The immigrant entrepreneur and philanthropist Pedro Gotiaoco not only exemplified the traditional Confucian values of hard work, frugality, discipline, integrity and xiao-sun or filial piety of total obedience to elders and reverence for ancestors, he was a visionary who established several remarkable families who have helped Philippine national development.

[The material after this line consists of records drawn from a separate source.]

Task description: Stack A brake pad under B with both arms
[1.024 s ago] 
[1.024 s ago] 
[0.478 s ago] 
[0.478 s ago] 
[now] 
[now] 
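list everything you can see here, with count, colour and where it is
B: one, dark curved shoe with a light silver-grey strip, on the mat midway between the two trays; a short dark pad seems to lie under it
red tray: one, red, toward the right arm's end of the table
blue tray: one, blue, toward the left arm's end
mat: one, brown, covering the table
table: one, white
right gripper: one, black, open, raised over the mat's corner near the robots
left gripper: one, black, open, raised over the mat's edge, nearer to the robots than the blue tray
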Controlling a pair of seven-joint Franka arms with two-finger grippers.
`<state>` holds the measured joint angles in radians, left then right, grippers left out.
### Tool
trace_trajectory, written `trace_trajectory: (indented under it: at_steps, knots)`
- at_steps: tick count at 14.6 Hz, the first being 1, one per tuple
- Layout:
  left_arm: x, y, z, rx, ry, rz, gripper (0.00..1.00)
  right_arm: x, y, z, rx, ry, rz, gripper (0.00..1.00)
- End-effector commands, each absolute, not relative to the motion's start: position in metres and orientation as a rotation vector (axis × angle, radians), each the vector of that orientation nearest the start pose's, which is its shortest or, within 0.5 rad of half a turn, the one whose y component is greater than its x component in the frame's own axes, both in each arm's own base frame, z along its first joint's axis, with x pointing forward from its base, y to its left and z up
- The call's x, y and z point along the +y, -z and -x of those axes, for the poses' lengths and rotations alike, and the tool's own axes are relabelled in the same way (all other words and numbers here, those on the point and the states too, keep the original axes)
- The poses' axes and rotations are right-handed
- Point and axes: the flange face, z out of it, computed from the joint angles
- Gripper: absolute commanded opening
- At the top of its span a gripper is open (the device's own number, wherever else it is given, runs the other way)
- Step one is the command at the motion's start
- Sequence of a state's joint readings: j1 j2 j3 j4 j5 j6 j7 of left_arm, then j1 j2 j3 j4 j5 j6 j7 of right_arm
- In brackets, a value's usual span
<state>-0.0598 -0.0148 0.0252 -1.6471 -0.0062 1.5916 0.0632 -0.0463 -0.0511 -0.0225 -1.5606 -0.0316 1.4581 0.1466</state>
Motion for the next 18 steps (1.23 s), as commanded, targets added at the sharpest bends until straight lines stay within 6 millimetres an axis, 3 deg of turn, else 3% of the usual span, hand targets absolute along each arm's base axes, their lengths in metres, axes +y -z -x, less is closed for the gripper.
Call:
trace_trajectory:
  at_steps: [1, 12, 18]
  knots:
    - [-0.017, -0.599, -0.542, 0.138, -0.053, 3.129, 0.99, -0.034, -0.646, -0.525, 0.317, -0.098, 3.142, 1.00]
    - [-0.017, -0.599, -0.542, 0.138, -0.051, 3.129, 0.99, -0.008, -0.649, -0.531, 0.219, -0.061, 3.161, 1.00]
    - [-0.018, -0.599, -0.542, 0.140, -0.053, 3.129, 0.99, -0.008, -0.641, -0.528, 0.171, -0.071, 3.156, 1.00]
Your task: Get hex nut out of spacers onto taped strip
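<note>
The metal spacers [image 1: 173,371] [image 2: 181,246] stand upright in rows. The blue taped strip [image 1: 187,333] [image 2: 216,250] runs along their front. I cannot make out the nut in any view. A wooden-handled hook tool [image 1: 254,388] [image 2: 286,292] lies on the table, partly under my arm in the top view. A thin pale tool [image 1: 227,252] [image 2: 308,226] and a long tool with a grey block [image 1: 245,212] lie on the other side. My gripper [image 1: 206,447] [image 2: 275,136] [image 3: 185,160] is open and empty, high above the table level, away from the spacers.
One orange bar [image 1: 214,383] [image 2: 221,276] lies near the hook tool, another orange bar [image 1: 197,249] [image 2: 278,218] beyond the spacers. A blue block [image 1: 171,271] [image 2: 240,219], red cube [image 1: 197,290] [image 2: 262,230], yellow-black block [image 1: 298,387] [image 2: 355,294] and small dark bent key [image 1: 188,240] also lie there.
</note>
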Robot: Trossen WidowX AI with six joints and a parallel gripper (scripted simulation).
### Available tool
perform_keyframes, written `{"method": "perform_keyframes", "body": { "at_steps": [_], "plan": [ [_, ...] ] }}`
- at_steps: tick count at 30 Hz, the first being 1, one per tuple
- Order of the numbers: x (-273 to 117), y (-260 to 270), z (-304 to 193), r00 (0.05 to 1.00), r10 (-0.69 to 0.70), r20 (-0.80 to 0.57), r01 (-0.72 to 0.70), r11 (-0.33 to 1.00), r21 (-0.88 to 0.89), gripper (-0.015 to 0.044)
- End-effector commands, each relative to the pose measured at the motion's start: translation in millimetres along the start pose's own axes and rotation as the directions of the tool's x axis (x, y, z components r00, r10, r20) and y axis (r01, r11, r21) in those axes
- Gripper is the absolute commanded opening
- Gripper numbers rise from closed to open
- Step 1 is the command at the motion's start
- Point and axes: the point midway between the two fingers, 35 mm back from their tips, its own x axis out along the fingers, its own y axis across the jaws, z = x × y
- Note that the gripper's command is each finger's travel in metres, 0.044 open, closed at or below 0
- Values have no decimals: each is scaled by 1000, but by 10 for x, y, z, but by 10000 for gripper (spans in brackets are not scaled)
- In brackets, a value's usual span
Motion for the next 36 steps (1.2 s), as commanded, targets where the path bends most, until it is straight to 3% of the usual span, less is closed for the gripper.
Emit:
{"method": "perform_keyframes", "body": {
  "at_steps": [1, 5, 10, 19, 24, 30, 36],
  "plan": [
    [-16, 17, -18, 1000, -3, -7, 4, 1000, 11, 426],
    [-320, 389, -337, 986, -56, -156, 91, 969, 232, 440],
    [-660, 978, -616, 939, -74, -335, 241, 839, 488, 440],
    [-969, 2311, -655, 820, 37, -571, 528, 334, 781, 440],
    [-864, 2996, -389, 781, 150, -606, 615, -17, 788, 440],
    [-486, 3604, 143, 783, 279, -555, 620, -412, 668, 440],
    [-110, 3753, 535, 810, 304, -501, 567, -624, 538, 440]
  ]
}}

During his lifetime, Gotiaoco took care of his relatives, donated to his ancestral hometown as well as to his adopted place of Cebu. He was a generous community leader, helping start Cebu’s Chinese hospital and other charities. Spanish colonial government records also show that he was once Cebu’s top taxpayer. During the anti-colonial revolution when a lot of Cebu businesses were burned and many fellow Chinese traders became homeless, Gotiaoco aided and sheltered them. After Dr. Sun Yat Sen’s 1911 revolution triumphed in China against the Manchus’ corrupt Qing Dynasty, Gotiaoco supported the new republican regime by investing in government bonds. He was a philanthropist also to the less fortunate of Cebu.
There are said to be about 1,000 descendants of Pedro Gotiaoco still alive in the Philippines and overseas. The life of Pedro Lee Gotiaoco is one of the most inspiring immigrant “rags-to-riches” sagas in the history of Southeast Asia.